* ACTIVITY *
Using the entries below, copy exactly each line from the line with "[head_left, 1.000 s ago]" up to and including the line with "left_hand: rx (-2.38", with every picture left out.

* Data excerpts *
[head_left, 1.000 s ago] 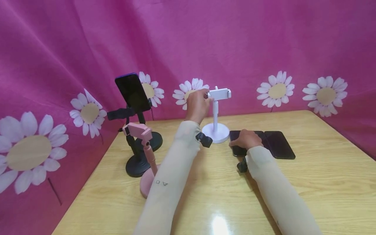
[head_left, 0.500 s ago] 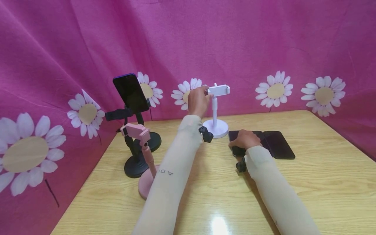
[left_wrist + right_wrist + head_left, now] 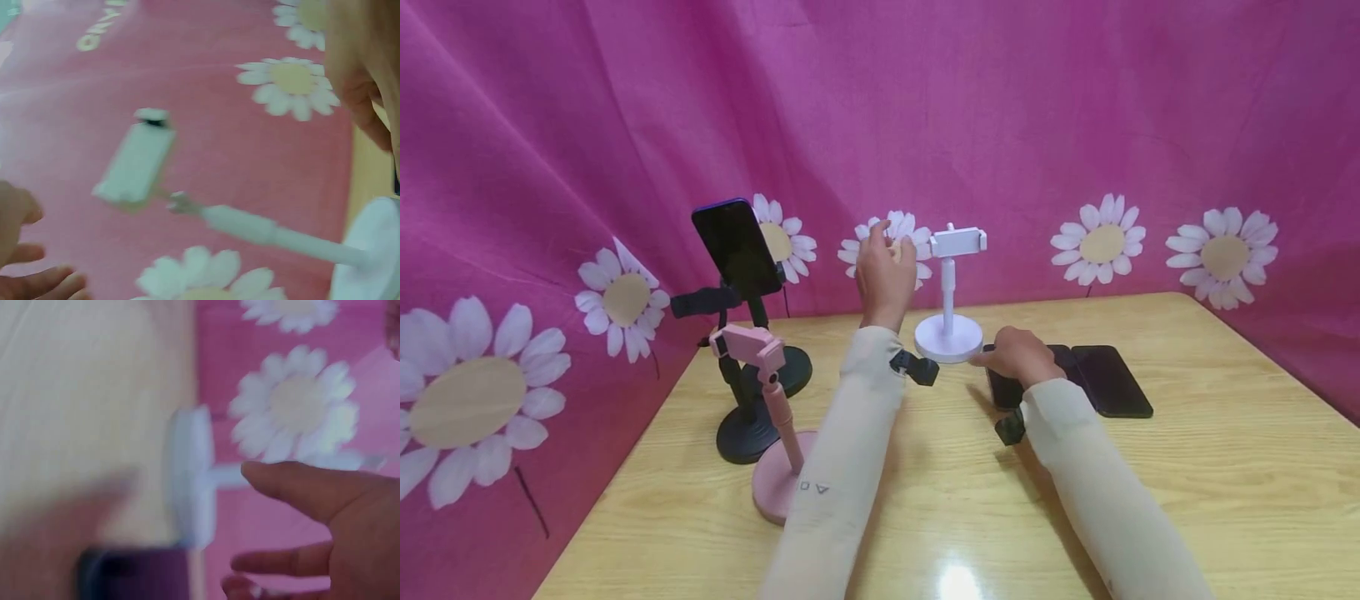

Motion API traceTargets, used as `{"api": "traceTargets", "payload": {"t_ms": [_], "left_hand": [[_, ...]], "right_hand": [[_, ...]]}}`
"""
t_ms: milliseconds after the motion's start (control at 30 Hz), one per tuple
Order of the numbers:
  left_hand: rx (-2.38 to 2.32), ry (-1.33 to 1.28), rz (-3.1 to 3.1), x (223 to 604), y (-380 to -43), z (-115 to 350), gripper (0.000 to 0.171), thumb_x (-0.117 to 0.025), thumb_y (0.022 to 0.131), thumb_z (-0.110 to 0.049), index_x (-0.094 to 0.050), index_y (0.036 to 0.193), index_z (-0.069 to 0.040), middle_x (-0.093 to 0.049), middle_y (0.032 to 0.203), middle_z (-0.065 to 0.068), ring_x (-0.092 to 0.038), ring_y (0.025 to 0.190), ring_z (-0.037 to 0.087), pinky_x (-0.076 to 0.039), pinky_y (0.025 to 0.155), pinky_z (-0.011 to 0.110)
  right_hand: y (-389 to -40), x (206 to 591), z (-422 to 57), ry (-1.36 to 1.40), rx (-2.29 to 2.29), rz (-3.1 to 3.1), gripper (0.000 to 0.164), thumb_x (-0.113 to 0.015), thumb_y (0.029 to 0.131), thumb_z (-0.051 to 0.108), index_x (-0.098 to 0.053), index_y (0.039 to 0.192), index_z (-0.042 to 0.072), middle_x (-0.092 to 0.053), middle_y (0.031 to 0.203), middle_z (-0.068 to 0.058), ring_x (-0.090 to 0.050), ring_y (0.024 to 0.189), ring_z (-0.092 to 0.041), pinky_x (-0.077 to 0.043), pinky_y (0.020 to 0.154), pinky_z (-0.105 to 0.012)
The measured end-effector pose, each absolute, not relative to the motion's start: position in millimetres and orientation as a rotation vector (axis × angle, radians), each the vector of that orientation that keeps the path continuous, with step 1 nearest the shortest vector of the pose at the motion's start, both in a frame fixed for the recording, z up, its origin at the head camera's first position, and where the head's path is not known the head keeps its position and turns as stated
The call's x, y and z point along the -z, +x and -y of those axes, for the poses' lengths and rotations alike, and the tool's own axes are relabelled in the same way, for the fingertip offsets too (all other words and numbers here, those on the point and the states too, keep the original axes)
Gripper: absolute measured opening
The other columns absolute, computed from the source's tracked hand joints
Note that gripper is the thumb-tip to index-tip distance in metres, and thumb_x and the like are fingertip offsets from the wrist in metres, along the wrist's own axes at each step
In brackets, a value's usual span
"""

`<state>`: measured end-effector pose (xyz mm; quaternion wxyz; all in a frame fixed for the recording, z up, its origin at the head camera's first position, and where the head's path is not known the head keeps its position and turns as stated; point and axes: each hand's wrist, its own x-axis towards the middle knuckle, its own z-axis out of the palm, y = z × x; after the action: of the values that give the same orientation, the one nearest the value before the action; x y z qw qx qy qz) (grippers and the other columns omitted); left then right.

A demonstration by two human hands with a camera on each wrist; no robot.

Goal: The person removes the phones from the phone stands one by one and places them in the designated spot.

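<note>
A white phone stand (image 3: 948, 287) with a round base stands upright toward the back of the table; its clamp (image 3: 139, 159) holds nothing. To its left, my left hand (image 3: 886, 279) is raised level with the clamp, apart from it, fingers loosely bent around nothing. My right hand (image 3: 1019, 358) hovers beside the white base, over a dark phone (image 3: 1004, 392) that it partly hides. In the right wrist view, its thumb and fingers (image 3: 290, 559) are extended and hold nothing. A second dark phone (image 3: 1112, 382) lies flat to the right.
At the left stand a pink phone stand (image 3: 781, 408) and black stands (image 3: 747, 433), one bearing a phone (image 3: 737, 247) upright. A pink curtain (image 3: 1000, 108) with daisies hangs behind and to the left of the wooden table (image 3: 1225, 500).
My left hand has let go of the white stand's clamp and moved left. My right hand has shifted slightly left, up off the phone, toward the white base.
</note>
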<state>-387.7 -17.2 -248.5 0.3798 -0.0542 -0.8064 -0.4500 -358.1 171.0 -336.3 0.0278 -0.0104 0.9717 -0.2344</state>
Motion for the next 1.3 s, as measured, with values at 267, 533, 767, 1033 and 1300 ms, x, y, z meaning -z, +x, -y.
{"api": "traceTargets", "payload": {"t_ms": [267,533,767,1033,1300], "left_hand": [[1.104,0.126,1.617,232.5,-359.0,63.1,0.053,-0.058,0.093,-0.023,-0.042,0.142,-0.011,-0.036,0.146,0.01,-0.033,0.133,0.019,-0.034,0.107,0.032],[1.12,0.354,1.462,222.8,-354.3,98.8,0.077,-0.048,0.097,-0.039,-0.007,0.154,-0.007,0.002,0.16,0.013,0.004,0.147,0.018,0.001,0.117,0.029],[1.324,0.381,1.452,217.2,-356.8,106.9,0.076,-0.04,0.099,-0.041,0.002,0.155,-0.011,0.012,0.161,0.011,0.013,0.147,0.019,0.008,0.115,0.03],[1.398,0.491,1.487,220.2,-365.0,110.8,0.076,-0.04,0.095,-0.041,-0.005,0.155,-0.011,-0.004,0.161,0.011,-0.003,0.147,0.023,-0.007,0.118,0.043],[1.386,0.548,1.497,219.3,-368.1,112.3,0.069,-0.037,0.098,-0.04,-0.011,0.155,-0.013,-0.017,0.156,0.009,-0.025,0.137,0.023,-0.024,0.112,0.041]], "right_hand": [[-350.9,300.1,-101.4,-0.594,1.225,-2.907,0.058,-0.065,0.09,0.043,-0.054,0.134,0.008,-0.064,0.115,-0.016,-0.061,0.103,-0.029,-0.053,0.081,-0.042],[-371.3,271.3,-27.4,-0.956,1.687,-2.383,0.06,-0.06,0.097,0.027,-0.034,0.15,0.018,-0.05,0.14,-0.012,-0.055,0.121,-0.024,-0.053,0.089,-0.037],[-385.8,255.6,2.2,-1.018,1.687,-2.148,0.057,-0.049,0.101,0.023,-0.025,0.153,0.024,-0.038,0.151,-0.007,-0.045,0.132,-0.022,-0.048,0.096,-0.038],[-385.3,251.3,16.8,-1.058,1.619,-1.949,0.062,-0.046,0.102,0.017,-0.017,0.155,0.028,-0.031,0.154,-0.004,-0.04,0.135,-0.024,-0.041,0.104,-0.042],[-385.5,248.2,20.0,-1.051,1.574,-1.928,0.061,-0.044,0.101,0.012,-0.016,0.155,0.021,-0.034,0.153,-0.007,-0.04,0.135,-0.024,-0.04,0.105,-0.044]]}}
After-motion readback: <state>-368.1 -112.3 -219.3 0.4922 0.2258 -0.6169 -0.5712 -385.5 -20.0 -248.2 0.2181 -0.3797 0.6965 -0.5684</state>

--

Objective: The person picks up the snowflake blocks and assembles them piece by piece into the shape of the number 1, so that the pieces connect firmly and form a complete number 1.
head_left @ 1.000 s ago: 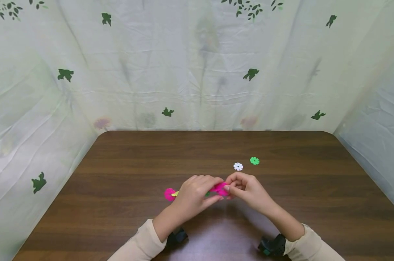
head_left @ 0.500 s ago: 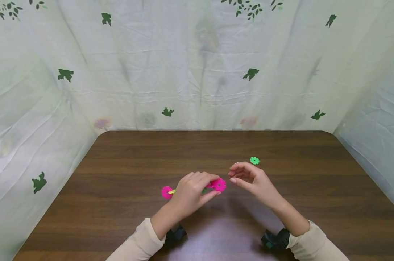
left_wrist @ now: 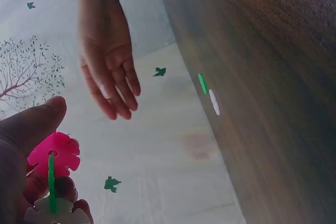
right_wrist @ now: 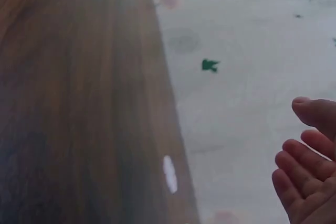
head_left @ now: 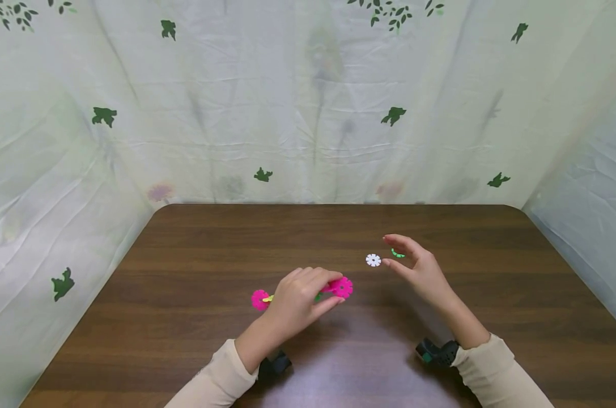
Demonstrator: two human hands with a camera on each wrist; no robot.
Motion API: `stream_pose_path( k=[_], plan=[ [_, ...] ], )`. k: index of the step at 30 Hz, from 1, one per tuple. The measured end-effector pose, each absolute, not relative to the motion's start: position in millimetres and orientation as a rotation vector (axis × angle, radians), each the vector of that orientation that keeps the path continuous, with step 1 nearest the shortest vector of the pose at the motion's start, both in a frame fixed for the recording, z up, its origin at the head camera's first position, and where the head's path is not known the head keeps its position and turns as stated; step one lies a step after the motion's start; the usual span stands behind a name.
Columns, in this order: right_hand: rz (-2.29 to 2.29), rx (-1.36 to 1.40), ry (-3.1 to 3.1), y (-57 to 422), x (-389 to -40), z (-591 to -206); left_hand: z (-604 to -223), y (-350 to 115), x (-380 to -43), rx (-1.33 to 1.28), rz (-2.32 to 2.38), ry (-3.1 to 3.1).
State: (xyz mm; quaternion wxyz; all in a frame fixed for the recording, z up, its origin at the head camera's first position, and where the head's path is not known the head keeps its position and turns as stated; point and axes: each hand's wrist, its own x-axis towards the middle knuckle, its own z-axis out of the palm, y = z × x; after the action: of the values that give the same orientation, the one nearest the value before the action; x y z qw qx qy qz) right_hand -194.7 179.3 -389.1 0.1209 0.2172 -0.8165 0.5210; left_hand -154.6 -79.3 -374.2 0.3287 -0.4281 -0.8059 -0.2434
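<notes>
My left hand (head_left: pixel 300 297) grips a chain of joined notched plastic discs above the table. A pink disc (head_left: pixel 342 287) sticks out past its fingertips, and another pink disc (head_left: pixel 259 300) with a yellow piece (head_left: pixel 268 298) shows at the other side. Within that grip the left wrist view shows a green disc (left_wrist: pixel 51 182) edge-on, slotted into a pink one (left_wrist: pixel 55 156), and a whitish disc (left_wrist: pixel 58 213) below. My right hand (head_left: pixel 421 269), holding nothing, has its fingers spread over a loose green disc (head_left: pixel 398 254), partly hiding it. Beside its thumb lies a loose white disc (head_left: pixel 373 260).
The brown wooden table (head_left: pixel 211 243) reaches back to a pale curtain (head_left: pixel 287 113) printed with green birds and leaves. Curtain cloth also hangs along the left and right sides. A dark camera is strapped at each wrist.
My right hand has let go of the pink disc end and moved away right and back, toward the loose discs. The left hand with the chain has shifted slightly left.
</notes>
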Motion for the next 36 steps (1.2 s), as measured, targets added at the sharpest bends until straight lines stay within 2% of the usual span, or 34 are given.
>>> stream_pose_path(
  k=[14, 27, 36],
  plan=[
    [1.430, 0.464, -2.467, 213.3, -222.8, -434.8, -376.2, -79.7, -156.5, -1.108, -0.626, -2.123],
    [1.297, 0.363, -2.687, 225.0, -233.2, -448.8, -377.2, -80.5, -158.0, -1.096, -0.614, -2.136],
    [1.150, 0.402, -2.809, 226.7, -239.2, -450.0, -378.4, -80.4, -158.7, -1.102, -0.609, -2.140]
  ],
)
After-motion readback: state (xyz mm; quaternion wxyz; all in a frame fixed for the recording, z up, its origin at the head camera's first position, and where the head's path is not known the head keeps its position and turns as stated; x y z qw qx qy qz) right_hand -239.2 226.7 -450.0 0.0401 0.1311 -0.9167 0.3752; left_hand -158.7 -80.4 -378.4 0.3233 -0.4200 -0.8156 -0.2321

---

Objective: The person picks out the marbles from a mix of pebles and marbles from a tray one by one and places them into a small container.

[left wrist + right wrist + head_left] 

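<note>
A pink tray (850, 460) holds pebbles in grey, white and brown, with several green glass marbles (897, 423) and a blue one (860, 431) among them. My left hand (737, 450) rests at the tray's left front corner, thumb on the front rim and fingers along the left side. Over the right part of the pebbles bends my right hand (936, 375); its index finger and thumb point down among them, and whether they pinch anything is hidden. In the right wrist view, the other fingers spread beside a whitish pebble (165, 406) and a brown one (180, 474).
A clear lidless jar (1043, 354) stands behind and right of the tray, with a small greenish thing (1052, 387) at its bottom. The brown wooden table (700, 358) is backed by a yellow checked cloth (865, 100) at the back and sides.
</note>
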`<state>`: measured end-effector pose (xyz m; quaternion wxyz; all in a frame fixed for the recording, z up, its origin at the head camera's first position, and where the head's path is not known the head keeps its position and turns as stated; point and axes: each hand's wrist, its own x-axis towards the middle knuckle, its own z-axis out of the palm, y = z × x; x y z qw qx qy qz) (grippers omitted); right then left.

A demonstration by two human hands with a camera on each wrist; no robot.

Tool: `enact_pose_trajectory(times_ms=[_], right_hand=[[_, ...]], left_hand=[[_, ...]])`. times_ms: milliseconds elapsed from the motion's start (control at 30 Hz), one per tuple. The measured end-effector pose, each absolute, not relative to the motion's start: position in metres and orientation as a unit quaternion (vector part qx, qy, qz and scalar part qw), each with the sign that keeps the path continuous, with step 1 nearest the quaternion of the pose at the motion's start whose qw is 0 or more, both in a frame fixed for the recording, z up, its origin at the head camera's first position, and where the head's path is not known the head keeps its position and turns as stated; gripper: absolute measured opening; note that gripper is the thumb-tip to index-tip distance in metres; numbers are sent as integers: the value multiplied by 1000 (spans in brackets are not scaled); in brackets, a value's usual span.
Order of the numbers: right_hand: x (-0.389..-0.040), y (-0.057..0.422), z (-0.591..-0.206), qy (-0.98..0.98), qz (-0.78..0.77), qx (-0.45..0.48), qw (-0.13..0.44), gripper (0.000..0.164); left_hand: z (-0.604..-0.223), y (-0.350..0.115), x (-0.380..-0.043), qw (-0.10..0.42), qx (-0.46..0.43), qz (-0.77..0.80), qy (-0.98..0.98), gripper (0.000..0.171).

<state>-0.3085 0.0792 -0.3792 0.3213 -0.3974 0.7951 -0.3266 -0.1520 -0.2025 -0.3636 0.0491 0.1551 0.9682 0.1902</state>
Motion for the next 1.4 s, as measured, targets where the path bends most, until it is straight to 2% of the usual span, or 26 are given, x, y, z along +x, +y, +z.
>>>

* ANSWER TO THIS PROBLEM *
[head_left, 1.000 s ago] 
[head_left, 0.500 s ago] 
[left_wrist + right_wrist + head_left, now] 

Motion API traceTargets, used as `{"api": "traceTargets", "payload": {"t_ms": [_], "left_hand": [[_, ...]], "right_hand": [[_, ...]]}}`
"""
t_ms: milliseconds after the motion's start (control at 30 Hz), one per tuple
Order of the numbers:
  left_hand: rx (-2.38 to 2.32), ry (-1.33 to 1.28), rz (-3.1 to 3.1), x (223 to 604), y (-380 to -43), z (-115 to 350), gripper (0.000 to 0.171), thumb_x (-0.117 to 0.025), thumb_y (0.022 to 0.131), thumb_z (-0.110 to 0.049), index_x (-0.094 to 0.050), index_y (0.036 to 0.193), index_z (-0.069 to 0.040), middle_x (-0.093 to 0.049), middle_y (0.032 to 0.203), middle_z (-0.065 to 0.068), ring_x (-0.092 to 0.038), ring_y (0.025 to 0.190), ring_z (-0.037 to 0.087), pinky_x (-0.076 to 0.039), pinky_y (0.025 to 0.155), pinky_z (-0.011 to 0.110)

That completes the answer.